What the task requires:
Your reply should be the complete data, reproduced exactly.

*** Opening of Data block ***

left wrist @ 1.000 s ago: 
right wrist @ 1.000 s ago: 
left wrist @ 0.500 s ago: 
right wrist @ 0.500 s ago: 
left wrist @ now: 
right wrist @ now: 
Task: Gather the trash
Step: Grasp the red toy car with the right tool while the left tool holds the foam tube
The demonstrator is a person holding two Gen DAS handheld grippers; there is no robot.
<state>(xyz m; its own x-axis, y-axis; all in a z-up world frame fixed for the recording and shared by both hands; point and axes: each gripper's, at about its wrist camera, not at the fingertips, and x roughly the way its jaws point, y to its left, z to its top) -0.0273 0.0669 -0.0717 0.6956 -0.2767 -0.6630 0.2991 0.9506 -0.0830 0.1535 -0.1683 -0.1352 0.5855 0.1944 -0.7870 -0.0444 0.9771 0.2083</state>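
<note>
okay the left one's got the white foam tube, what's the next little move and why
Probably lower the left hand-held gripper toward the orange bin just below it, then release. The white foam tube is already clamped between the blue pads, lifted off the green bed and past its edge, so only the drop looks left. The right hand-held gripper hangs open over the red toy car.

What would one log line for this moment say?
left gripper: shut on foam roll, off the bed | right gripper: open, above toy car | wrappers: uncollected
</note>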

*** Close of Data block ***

Output for this exercise:
left wrist @ 1.000 s ago: 
right wrist @ 1.000 s ago: 
left wrist @ 0.500 s ago: 
right wrist @ 0.500 s ago: 
left wrist @ now: 
right wrist @ now: 
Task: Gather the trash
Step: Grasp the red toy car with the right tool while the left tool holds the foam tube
The demonstrator is a person holding two Gen DAS handheld grippers; there is no robot.
<state>(xyz m; its own x-axis, y-axis; all in a z-up world frame fixed for the recording and shared by both hands; point and axes: each gripper's, at about its wrist camera, not at the fingertips, and x roughly the way its jaws point, y to its left, z to its top) -0.0273 0.0669 -0.0717 0.6956 -0.2767 -0.6630 0.2991 0.9506 -0.0830 0.1535 -0.1683 -0.1352 0.5855 0.1944 -0.7870 -0.0444 0.9771 0.2083</state>
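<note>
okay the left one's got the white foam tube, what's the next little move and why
Probably lower the left hand-held gripper toward the orange bin just below it, then release. The white foam tube is already clamped between the blue pads, lifted off the green bed and past its edge, so only the drop looks left. The right hand-held gripper hangs open over the red toy car.

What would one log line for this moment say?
left gripper: shut on foam roll, off the bed | right gripper: open, above toy car | wrappers: uncollected
</note>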

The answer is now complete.